User represents a user that has been loaded from a configured Identity Provider (IdP) that can log into the platform. Currently, users are automatically synchronized by TSB from a configured LDAP server.

The following example creates a user named john under the organization myorg.

apiVersion: api.tsb.tetrate.io/v2
kind: User
metadata:
  name: john
  organization: myorg
spec:
  loginName: john
  firstName: John
  lastName: Doe
  displayName: John Doe
  email: john.doe@acme.com

Team is a named collection of users, service accounts, and other teams. Teams can be assigned access permissions on various resources. All members of a team inherit the access permissions assigned to the team.

The following example creates a team named org under the organization myorg with all members of product1 and product2 teams, users alice and bob, and the local user cluster1-tsb-agent used by the service bridge agents in cluster cluster1.
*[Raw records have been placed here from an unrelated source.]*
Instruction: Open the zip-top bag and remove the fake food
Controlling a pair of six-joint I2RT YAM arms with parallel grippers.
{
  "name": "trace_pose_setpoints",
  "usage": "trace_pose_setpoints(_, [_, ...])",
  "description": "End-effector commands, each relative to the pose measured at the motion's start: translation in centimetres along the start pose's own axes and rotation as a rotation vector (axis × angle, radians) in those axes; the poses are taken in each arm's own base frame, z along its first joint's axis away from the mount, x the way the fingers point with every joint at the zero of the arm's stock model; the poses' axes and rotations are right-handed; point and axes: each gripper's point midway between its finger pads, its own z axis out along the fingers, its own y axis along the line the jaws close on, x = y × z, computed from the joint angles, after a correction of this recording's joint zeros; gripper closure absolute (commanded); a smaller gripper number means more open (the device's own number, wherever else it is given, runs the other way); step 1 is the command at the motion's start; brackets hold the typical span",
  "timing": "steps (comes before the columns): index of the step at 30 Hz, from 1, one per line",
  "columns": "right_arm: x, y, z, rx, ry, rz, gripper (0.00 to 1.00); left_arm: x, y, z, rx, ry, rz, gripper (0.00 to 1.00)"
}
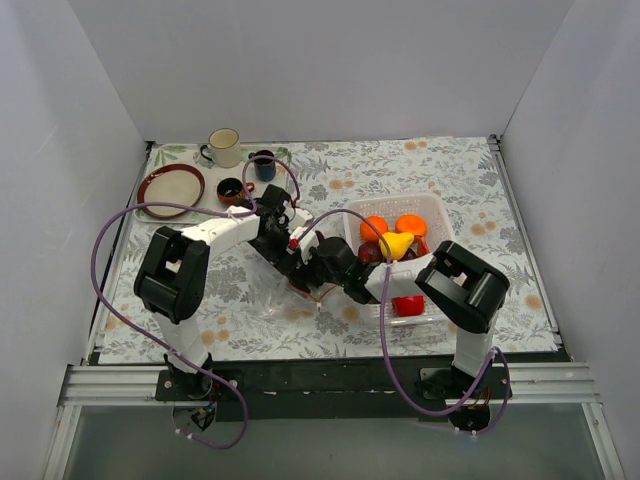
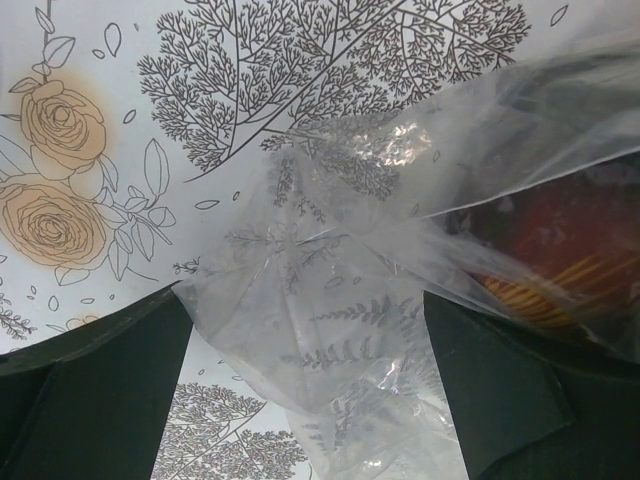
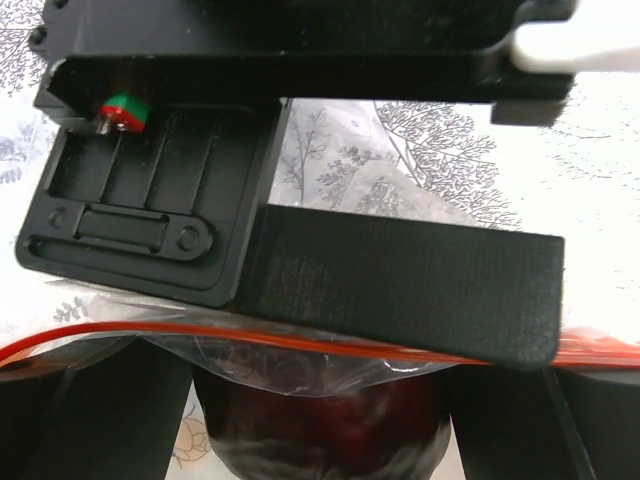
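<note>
The zip-top bag point(image 1: 288, 298) lies crumpled on the floral cloth between both grippers. Its orange-red zip strip point(image 3: 200, 333) crosses the right wrist view. My left gripper point(image 1: 297, 258) is open, and loose clear bag film point(image 2: 320, 330) lies between its wide-apart fingers point(image 2: 90, 390). One left finger point(image 3: 400, 285) lies across the strip. My right gripper point(image 3: 318, 435) is shut on a dark red fake fruit point(image 3: 320, 400) under the bag film. That fruit also shows in the left wrist view point(image 2: 560, 230). Two orange balls point(image 1: 375, 227), a yellow pear point(image 1: 396, 244) and a red piece point(image 1: 408, 305) sit in the white basket point(image 1: 432, 207).
A cream mug point(image 1: 225, 147), a dark blue mug point(image 1: 264, 165), a small brown cup point(image 1: 232, 188) and a brown plate point(image 1: 170, 190) stand at the back left. The two arms cross closely at the table's middle. White walls enclose the table.
</note>
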Motion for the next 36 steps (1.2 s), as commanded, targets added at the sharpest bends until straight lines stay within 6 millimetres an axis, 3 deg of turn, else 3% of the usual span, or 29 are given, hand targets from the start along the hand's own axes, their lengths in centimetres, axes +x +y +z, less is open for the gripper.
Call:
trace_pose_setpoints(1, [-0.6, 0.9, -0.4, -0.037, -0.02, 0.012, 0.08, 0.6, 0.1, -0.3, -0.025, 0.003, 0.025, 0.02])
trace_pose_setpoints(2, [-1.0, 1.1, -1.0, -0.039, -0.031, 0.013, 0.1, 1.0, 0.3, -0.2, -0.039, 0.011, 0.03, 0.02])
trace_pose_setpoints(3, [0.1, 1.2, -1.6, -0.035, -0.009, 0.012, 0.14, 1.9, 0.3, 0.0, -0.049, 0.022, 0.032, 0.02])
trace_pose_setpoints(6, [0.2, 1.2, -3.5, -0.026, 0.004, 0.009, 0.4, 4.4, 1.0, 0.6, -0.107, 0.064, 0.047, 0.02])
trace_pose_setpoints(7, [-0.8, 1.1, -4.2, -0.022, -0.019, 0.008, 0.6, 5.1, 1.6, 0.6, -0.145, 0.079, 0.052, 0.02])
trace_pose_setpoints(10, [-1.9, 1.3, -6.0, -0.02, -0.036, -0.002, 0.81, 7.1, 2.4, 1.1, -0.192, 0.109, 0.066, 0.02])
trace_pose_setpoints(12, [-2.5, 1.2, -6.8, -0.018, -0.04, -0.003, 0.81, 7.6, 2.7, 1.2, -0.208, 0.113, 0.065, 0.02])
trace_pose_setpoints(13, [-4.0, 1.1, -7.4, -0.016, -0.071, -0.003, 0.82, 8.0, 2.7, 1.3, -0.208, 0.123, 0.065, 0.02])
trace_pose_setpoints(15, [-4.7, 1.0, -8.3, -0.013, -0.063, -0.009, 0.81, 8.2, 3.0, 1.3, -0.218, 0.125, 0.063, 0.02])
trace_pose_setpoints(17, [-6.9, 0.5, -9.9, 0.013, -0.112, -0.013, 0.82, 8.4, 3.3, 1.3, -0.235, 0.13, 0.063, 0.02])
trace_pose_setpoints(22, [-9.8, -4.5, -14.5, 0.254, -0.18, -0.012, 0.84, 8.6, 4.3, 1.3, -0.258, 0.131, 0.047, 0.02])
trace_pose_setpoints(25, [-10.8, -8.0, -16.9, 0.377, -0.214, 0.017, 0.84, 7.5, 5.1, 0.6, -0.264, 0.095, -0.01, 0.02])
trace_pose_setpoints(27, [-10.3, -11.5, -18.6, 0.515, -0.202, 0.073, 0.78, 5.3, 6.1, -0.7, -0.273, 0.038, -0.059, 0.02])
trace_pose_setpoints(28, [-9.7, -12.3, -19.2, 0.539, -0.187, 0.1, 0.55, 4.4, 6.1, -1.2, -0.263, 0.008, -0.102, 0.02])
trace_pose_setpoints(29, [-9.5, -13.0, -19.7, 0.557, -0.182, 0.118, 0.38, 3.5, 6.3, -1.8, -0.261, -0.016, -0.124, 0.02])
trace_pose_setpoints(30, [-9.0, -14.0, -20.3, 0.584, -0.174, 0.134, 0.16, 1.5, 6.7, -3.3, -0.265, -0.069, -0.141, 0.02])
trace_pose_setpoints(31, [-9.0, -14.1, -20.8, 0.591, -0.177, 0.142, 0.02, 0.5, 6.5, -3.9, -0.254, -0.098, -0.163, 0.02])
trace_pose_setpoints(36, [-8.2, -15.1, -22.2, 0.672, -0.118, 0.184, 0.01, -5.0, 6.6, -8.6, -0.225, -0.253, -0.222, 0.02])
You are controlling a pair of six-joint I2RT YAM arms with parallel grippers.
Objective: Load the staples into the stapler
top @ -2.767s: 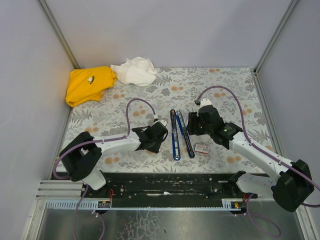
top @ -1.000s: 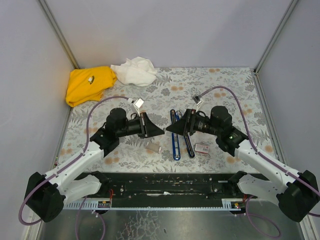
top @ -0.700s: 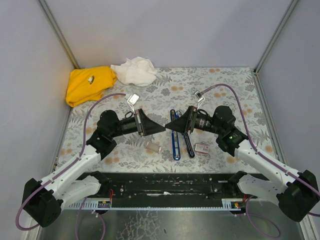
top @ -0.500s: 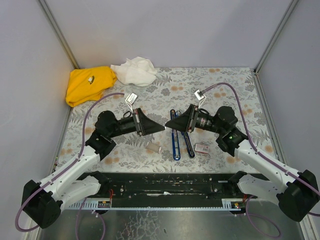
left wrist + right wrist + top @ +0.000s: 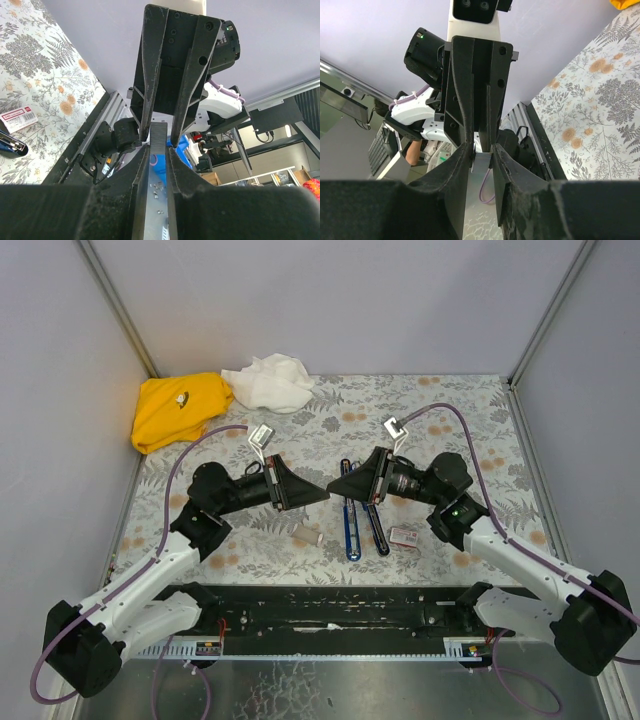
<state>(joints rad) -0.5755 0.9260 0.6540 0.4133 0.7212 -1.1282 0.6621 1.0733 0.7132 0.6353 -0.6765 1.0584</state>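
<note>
Change: my left claw (image 5: 322, 497) and right claw (image 5: 337, 486), apart a second ago, now meet tip to tip above the bench (image 5: 450, 420); the right one has narrowed much.
Left claw: nearly closed, pinching the strip (image 5: 158, 135).
Right claw: around the strip's free end, almost at its width; I cannot tell if it presses.
Stapler (image 5: 358, 512): open on the bench, at 5 o'clock from the tips.
Meaning: I judge the strip is changing claws; loading is not begun.
</note>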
apiVersion: api.tsb.tetrate.io/v2
kind: Team
metadata:
  name: org
  organization: myorg
spec:
  members:
  - tenants/mycompany/users/alice
  - tenants/mycompany/users/bob
  - tenants/mycompany/teams/product1
  - tenants/mycompany/teams/product2
  - tenants/mycompany/users/cluster1-tsb-agent

SourceType

SourceType describes where teams come from. Teams can be synchronized from the Identity Provider but can also be manually created using the Team API to create convenient groupings of users and other teams in order to configure fine-grained permissions in the Management Plane.

Name	Number	Description
INVALID	0
LDAP	1	LDAP is used for users and teams that are automatically synchronized from LDAP.
LOCAL	2	LOCAL is used for local teams that are manually created using the TSB Team API and do not exist in the Identity Provider. Deprecated. This value is deprecated and will be removed in future releases. Use 'MANUAL' instead.
AZURE	3	AZURE is used for users synchronized from an Azure Active Directory.
MANUAL	4	MANUAL is used for users that exist in the Identity Provider that have been manually populated.

Team

Team is a named collection of users under a tenant.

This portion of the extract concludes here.